▶ _YOUR OBJECTIVE_
Return a copy of every line in the records that includes the word "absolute".

(EXTRACTED MATERIAL Opens)

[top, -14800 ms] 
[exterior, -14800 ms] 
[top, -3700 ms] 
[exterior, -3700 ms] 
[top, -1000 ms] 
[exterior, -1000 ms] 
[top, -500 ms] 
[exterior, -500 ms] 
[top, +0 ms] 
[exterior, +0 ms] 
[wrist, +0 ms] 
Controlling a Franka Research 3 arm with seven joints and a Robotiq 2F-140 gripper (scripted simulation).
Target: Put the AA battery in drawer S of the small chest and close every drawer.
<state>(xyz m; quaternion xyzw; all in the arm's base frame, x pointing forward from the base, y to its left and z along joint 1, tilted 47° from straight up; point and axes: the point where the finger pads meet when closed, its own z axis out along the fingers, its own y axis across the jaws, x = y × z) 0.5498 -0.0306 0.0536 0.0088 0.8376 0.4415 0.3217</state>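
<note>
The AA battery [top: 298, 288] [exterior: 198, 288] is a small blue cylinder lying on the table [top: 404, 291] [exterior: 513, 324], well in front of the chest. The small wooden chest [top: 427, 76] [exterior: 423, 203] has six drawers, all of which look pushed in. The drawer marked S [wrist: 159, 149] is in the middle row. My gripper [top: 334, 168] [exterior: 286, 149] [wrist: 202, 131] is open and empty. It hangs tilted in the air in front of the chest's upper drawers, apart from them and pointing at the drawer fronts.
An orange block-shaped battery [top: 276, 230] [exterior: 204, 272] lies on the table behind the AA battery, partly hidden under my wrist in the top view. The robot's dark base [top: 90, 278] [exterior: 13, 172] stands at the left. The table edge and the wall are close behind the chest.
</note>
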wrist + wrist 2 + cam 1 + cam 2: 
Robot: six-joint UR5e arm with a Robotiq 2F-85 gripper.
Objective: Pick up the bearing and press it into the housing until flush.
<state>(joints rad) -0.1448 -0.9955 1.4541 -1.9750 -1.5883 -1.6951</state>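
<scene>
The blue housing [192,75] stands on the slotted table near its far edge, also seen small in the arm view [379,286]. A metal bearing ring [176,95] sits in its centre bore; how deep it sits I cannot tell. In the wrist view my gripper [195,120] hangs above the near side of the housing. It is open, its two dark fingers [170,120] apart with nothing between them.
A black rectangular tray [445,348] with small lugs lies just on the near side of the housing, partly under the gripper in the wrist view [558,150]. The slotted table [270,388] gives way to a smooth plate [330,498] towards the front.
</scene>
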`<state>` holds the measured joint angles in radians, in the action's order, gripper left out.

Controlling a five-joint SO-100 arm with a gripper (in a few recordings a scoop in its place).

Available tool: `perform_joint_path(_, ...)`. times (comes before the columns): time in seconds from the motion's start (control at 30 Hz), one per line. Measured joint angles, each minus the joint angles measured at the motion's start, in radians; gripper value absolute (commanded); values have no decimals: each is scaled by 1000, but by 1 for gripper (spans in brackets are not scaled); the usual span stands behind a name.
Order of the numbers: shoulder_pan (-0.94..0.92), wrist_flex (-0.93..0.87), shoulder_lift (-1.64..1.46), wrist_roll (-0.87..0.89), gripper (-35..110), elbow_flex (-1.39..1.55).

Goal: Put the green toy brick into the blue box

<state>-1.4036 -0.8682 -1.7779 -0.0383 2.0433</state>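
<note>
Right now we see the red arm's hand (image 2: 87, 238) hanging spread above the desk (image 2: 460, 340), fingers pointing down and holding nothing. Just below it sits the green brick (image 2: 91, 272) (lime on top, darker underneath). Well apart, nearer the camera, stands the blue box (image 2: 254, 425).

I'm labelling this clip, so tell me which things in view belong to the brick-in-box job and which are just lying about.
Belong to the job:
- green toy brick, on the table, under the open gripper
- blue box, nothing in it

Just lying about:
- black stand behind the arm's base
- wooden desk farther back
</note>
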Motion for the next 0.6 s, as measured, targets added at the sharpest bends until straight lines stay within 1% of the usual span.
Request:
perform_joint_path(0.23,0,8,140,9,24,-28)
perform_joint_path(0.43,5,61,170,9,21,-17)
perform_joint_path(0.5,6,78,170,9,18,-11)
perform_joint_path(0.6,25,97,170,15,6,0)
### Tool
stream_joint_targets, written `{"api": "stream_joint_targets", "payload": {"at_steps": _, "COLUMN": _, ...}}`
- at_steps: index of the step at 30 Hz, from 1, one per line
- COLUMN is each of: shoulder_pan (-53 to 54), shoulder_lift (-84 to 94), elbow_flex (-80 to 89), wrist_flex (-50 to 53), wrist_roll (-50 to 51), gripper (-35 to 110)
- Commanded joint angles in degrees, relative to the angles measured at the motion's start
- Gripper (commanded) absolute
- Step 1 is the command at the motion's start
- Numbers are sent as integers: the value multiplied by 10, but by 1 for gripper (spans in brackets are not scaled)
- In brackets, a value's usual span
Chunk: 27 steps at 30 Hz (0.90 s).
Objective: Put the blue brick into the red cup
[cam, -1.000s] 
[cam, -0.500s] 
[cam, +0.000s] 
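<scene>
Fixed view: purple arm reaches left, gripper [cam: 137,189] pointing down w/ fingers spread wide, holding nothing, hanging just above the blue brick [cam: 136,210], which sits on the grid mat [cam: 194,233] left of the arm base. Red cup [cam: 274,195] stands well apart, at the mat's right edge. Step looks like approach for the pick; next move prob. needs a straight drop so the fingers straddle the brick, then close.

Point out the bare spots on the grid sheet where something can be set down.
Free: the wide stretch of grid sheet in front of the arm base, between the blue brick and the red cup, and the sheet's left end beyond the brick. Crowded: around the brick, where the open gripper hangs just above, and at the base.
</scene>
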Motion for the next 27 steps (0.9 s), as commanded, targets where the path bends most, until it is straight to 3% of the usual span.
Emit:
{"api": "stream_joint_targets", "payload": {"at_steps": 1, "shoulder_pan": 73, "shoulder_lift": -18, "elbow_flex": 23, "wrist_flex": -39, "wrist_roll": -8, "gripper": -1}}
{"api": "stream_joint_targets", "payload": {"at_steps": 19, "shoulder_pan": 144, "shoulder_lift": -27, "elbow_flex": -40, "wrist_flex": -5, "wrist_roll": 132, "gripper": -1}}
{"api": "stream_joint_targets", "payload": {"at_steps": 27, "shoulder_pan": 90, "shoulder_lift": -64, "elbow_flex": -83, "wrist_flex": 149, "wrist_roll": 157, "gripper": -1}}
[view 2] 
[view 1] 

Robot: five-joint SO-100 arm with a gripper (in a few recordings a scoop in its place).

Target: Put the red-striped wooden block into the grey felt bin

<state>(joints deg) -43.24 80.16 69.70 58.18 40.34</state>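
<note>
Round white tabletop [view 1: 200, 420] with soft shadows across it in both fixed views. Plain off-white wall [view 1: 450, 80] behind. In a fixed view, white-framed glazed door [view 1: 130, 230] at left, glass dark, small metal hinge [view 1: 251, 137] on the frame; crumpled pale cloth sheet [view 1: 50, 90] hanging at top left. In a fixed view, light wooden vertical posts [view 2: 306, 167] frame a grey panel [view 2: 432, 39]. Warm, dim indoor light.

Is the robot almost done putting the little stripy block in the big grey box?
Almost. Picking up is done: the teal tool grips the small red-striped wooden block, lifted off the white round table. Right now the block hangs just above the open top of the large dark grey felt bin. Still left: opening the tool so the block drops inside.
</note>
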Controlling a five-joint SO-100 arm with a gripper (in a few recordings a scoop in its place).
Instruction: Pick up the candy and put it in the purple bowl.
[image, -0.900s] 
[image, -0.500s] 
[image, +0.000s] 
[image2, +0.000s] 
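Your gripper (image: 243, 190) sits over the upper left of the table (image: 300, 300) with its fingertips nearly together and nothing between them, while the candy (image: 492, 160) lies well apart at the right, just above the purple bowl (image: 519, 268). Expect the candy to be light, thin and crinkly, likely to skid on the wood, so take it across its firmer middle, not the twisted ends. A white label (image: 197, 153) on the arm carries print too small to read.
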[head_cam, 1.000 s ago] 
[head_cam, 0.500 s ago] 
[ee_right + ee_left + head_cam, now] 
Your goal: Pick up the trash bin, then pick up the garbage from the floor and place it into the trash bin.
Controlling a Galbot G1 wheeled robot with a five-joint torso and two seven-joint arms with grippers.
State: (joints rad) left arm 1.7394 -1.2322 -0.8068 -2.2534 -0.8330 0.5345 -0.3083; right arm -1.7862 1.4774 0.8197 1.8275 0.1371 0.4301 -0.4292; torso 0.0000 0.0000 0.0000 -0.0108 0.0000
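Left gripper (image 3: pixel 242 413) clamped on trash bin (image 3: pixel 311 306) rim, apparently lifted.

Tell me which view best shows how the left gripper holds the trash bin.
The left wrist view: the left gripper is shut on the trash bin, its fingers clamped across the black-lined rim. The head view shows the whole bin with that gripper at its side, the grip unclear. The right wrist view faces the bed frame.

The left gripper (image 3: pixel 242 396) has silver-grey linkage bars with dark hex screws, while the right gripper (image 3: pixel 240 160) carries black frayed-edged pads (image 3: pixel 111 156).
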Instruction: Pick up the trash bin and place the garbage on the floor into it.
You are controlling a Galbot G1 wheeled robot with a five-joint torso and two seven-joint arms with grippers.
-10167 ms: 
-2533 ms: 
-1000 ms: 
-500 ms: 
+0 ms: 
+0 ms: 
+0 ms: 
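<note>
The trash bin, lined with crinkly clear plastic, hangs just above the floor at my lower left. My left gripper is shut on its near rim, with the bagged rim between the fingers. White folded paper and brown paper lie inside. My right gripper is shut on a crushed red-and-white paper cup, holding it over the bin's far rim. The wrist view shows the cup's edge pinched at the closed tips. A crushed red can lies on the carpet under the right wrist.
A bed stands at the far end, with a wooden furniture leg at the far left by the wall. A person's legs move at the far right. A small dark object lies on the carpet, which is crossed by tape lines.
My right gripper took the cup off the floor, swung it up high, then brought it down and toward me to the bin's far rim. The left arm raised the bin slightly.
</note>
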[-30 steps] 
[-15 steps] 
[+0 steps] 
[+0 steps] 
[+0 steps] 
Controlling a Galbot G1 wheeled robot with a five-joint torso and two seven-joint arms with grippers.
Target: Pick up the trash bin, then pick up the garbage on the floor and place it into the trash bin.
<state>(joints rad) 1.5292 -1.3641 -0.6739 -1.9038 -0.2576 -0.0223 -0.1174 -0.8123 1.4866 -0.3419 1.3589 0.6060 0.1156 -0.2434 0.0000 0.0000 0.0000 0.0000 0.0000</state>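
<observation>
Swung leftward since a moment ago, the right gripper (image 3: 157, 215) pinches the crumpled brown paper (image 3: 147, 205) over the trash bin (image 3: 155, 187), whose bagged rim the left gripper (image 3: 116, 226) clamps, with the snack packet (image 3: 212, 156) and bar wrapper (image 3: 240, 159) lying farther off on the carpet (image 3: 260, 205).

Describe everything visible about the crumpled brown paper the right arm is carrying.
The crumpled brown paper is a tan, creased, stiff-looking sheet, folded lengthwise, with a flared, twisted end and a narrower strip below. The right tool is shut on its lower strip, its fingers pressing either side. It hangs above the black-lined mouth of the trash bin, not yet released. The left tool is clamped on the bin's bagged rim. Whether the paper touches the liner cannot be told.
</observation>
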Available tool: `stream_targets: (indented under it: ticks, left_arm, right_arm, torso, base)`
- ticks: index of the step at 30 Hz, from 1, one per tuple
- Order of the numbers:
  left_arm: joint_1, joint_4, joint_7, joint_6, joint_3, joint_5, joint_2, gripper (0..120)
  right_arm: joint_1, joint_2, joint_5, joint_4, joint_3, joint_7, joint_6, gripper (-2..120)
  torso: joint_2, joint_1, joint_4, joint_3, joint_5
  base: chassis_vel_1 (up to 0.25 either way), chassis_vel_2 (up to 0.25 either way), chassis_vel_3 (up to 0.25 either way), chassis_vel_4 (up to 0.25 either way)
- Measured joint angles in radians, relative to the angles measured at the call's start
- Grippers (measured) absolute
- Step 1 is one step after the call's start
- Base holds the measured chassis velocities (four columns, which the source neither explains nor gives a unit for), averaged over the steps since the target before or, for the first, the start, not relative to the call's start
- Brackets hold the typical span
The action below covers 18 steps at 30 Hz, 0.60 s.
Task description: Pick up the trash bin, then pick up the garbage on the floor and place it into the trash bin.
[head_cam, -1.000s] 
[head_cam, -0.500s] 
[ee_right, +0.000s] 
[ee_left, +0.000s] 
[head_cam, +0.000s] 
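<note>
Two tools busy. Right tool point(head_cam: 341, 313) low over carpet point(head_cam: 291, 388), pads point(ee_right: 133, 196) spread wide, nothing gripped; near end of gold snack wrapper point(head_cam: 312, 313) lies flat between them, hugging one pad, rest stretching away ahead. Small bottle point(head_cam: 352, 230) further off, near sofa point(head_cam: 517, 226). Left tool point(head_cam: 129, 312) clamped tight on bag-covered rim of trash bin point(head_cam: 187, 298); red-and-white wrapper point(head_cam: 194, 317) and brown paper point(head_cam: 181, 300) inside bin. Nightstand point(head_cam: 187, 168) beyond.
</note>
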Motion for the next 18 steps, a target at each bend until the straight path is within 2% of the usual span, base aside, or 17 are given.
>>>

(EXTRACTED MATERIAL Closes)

▶ _TASK RESPONSE_
Available tool: `perform_joint_path(_, ...)`. times (comes before the columns): time in seconds from the motion's start (control at 30 Hz), one per line. Measured joint angles, each minus the joint angles measured at the motion's start, in radians; gripper value absolute (commanded); values have no decimals: each is scaled by 1000, but by 1 for gripper (spans in brackets are not scaled); the usual span stands behind a name.
- Gripper (commanded) absolute
- Grippers (measured) absolute

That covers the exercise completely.